__What you have to do__: Retype each entry exactly as written, and keep the pictures out of the copy.

Saved data entries
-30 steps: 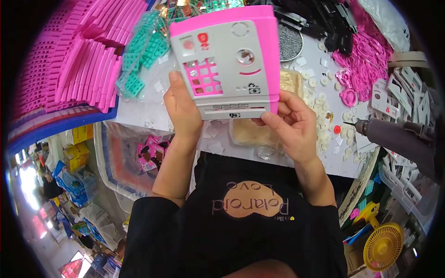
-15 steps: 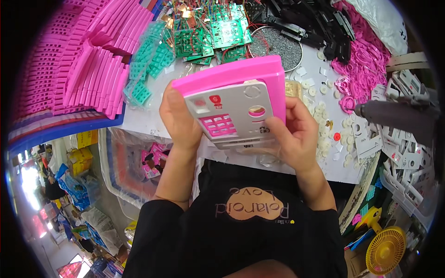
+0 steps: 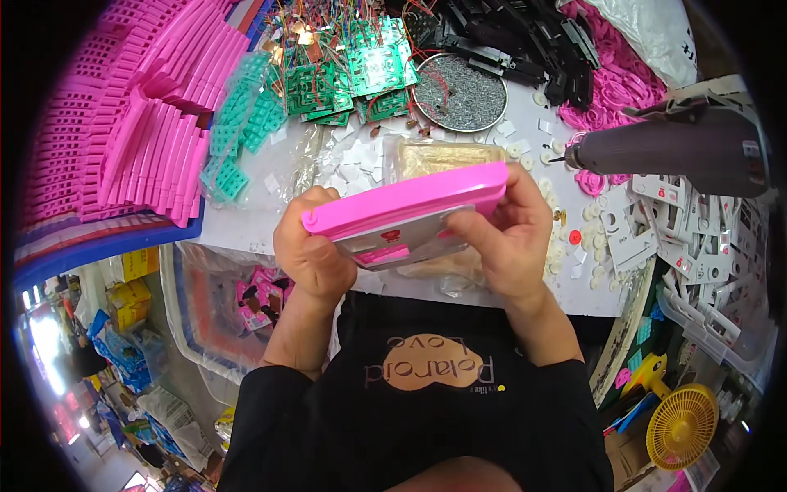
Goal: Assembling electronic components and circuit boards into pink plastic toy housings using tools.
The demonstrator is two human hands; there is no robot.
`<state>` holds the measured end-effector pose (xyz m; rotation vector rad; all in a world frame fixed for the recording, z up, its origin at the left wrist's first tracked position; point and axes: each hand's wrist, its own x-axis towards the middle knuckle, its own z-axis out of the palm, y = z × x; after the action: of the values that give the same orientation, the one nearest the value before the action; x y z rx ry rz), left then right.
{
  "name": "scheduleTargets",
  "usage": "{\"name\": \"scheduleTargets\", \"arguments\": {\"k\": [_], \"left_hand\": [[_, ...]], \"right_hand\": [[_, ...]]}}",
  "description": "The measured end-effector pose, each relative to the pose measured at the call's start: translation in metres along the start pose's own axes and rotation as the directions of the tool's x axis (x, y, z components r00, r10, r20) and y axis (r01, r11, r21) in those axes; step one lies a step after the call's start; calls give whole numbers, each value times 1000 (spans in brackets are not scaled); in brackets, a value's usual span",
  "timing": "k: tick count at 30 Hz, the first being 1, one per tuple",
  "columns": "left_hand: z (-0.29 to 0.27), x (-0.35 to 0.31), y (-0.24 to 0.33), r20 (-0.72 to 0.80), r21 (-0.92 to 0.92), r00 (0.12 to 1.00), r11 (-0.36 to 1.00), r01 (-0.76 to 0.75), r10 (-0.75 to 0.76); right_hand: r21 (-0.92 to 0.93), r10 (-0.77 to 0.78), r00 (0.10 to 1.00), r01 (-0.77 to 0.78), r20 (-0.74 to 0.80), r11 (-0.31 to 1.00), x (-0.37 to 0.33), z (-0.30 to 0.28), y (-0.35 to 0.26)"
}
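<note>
A pink plastic housing (image 3: 410,195) is held up over the table between my two hands, tilted so its thick pink edge faces up. Against its near side lies a white face panel (image 3: 426,234) with a red figure and cut-outs, now seen at a steep slant. My left hand (image 3: 316,254) is closed round the left end. On the right end, my right hand (image 3: 512,246) grips with its fingers behind and its thumb pressed on the white panel. Behind the housing sits a gold-coloured block in clear wrap (image 3: 447,156).
Stacked pink housings (image 3: 156,164) and teal keypads (image 3: 246,123) lie left. Wired green circuit boards (image 3: 381,66), a round dish of screws (image 3: 463,94) and black parts (image 3: 525,49) lie far. At right are a dark power screwdriver (image 3: 656,152), white panels (image 3: 689,221) and a yellow fan (image 3: 682,439).
Both hands have lowered the housing slightly and tipped it, so the white panel shows much less. The right thumb has shifted up along the panel. The surroundings have slid slightly left in view.
</note>
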<state>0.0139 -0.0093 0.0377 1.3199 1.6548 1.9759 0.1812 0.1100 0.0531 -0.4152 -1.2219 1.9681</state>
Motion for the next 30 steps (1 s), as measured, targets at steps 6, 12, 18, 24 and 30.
{"name": "scheduleTargets", "arguments": {"k": [6,12,18,24,30], "left_hand": [[3,17,10,35,56,998,997,57,-59],[-4,34,4,87,-291,963,918,269,-254],[-1,5,-6,-5,142,946,936,323,-326],[-1,17,-6,-61,-193,820,813,549,-568],[1,19,-13,-5,-98,841,837,539,-542]], "right_hand": [[101,43,995,-34,-89,994,3,3,-4],[138,82,987,-62,-139,989,14,-10,0],[99,168,985,-163,-41,982,6,-13,12],[10,313,945,-315,94,949,-8,-15,14],[27,287,956,-289,61,957,-2,-19,16]]}}
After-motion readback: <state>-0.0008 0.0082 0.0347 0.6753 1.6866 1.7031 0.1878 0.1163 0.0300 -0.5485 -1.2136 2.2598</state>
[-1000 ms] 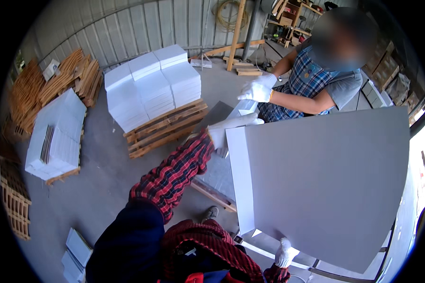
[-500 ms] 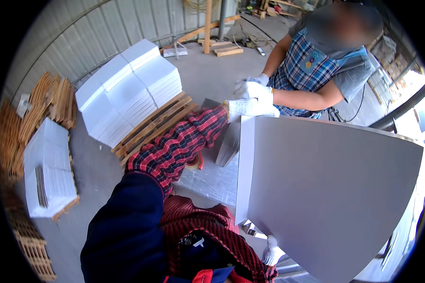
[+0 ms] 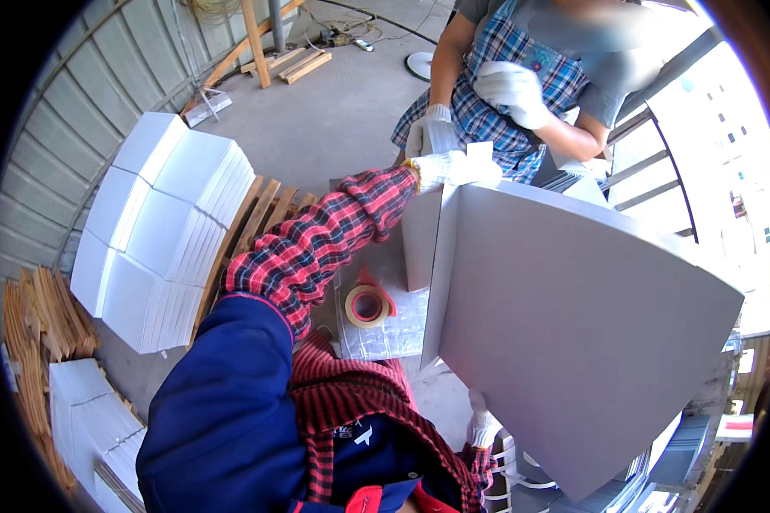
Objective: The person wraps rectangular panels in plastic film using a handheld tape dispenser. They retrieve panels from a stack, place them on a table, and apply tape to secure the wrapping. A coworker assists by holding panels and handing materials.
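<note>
On the table (image 3: 393, 344) lies a tape roll (image 3: 367, 321). At the table's far right, your gloved left hand (image 3: 447, 171) clasps the panel (image 3: 590, 316) by its top corner; nearer than the table, your right hand (image 3: 482, 427) pinches its lower edge. Loosened fingers could let it slip. It's smooth, grey, narrow-flanged, extending rightward past the table.

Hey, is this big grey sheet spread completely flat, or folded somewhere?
Partly folded: the grey sheet is mostly spread, but a narrow strip along its left edge bends at a crease, near your left hand.
</note>
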Demonstrator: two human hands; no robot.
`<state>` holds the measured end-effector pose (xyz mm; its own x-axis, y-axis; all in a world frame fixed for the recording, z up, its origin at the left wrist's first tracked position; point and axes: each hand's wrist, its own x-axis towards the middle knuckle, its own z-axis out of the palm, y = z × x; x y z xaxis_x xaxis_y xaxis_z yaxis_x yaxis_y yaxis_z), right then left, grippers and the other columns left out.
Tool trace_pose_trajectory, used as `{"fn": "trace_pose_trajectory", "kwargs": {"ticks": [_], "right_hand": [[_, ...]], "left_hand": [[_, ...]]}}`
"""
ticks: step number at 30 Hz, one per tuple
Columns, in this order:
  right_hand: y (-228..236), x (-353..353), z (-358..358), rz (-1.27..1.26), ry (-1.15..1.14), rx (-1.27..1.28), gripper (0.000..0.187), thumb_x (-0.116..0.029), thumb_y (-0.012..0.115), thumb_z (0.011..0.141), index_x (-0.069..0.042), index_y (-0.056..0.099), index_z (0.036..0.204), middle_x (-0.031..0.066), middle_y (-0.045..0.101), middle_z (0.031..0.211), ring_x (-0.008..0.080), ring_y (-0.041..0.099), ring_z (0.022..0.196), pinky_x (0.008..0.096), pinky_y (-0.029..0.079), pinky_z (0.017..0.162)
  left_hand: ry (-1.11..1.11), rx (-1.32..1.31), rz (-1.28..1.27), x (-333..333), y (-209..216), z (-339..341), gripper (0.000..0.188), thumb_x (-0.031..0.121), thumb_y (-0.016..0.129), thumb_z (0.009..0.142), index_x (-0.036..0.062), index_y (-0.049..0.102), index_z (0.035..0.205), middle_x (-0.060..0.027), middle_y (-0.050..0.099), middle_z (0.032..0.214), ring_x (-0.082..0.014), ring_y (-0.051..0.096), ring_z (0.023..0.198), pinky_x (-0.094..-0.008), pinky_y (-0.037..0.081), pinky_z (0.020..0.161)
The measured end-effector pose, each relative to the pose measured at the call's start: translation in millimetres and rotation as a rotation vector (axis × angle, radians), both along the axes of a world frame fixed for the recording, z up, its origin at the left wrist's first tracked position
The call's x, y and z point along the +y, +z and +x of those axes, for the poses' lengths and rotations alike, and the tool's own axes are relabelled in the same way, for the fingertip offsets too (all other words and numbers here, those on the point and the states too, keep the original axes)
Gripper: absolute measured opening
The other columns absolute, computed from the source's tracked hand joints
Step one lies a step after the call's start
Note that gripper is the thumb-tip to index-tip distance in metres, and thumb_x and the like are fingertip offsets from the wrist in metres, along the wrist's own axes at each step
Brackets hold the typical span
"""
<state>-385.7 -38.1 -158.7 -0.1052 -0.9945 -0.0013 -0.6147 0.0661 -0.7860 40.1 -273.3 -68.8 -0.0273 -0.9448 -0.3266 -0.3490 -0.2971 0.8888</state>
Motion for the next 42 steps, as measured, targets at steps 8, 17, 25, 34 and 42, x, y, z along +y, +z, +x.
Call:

__Response__:
-30 steps: 
-15 steps: 
+0 steps: 
Goal: Assembling electronic components and circuit boards into pink plastic toy housings using tools.
The demonstrator is two human hands; there is no robot.
`<state>` holds the measured end-effector pose (xyz m; rotation vector rad; all in a world frame fixed for the recording, z up, its origin at the left wrist's first tracked position; point and axes: each hand's wrist, its own x-axis towards the middle knuckle, its own z-axis out of the palm, y = z × x; after the action: of the values that give the same orientation, the one nearest the value before the action; x y z rx ry rz), left then right.
{
  "name": "scheduleTargets",
  "usage": "{\"name\": \"scheduleTargets\", \"arguments\": {\"k\": [_], \"left_hand\": [[_, ...]], \"right_hand\": [[_, ...]]}}",
  "description": "The measured end-effector pose, each relative to the pose measured at the call's start: translation in metres along the start pose's own axes and rotation as the directions of the tool's x axis (x, y, z components r00, r10, r20) and y axis (r01, r11, r21) in those axes; step one lies a step after the call's start; calls give whole numbers, each value times 1000 (spans in brackets are not scaled); in brackets, a value's usual span",
  "timing": "k: tick count at 30 Hz, the first being 1, one per tuple",
  "columns": "left_hand: z (-0.29 to 0.27), x (-0.35 to 0.31), y (-0.24 to 0.33), r20 (-0.72 to 0.80), r21 (-0.92 to 0.92), r00 (0.12 to 1.00), r11 (-0.36 to 1.00), r01 (-0.76 to 0.75), r10 (-0.75 to 0.76); right_hand: r21 (-0.92 to 0.93), r10 (-0.77 to 0.78), r00 (0.10 to 1.00), r01 (-0.77 to 0.78), r20 (-0.74 to 0.80), r11 (-0.31 to 1.00), x (-0.37 to 0.33), z (-0.30 to 0.28), y (-0.35 to 0.26)"
}
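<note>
A pink plastic housing (image 3: 410,195) is held up over the table between my two hands, tilted so its thick pink edge faces up. Against its near side lies a white face panel (image 3: 426,234) with a red figure and cut-outs, now seen at a steep slant. My left hand (image 3: 316,254) is closed round the left end. On the right end, my right hand (image 3: 512,246) grips with its fingers behind and its thumb pressed on the white panel. Behind the housing sits a gold-coloured block in clear wrap (image 3: 447,156).
Stacked pink housings (image 3: 156,164) and teal keypads (image 3: 246,123) lie left. Wired green circuit boards (image 3: 381,66), a round dish of screws (image 3: 463,94) and black parts (image 3: 525,49) lie far. At right are a dark power screwdriver (image 3: 656,152), white panels (image 3: 689,221) and a yellow fan (image 3: 682,439).
Both hands have lowered the housing slightly and tipped it, so the white panel shows much less. The right thumb has shifted up along the panel. The surroundings have slid slightly left in view.
</note>
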<state>0.0139 -0.0093 0.0377 1.3199 1.6548 1.9759 0.1812 0.1100 0.0531 -0.4152 -1.2219 1.9681</state>
Motion for the next 30 steps (1 s), as measured, targets at steps 6, 12, 18, 24 and 30.
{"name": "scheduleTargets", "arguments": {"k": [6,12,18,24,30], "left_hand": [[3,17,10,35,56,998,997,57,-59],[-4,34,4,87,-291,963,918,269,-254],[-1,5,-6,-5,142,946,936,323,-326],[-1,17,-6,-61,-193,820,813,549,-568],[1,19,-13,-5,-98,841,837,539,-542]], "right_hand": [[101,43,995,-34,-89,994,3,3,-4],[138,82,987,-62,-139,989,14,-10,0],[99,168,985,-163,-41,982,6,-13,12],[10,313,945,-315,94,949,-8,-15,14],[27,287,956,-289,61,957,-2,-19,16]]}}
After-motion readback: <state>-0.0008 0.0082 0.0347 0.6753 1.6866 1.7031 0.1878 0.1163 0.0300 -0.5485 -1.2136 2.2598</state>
[-1000 ms] 
[-500 ms] 
[+0 ms] 
Objective: The person wraps rectangular panels in plastic film using a handheld tape dispenser. They retrieve panels from a stack, place them on a table, and apply tape to secure the wrapping. A coworker assists by holding panels and handing materials.
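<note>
On the table (image 3: 393, 344) lies a tape roll (image 3: 367, 321). At the table's far right, your gloved left hand (image 3: 447, 171) clasps the panel (image 3: 590, 316) by its top corner; nearer than the table, your right hand (image 3: 482, 427) pinches its lower edge. Loosened fingers could let it slip. It's smooth, grey, narrow-flanged, extending rightward past the table.

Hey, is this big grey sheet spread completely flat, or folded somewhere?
Partly folded: the grey sheet is mostly spread, but a narrow strip along its left edge bends at a crease, near your left hand.
</note>
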Demonstrator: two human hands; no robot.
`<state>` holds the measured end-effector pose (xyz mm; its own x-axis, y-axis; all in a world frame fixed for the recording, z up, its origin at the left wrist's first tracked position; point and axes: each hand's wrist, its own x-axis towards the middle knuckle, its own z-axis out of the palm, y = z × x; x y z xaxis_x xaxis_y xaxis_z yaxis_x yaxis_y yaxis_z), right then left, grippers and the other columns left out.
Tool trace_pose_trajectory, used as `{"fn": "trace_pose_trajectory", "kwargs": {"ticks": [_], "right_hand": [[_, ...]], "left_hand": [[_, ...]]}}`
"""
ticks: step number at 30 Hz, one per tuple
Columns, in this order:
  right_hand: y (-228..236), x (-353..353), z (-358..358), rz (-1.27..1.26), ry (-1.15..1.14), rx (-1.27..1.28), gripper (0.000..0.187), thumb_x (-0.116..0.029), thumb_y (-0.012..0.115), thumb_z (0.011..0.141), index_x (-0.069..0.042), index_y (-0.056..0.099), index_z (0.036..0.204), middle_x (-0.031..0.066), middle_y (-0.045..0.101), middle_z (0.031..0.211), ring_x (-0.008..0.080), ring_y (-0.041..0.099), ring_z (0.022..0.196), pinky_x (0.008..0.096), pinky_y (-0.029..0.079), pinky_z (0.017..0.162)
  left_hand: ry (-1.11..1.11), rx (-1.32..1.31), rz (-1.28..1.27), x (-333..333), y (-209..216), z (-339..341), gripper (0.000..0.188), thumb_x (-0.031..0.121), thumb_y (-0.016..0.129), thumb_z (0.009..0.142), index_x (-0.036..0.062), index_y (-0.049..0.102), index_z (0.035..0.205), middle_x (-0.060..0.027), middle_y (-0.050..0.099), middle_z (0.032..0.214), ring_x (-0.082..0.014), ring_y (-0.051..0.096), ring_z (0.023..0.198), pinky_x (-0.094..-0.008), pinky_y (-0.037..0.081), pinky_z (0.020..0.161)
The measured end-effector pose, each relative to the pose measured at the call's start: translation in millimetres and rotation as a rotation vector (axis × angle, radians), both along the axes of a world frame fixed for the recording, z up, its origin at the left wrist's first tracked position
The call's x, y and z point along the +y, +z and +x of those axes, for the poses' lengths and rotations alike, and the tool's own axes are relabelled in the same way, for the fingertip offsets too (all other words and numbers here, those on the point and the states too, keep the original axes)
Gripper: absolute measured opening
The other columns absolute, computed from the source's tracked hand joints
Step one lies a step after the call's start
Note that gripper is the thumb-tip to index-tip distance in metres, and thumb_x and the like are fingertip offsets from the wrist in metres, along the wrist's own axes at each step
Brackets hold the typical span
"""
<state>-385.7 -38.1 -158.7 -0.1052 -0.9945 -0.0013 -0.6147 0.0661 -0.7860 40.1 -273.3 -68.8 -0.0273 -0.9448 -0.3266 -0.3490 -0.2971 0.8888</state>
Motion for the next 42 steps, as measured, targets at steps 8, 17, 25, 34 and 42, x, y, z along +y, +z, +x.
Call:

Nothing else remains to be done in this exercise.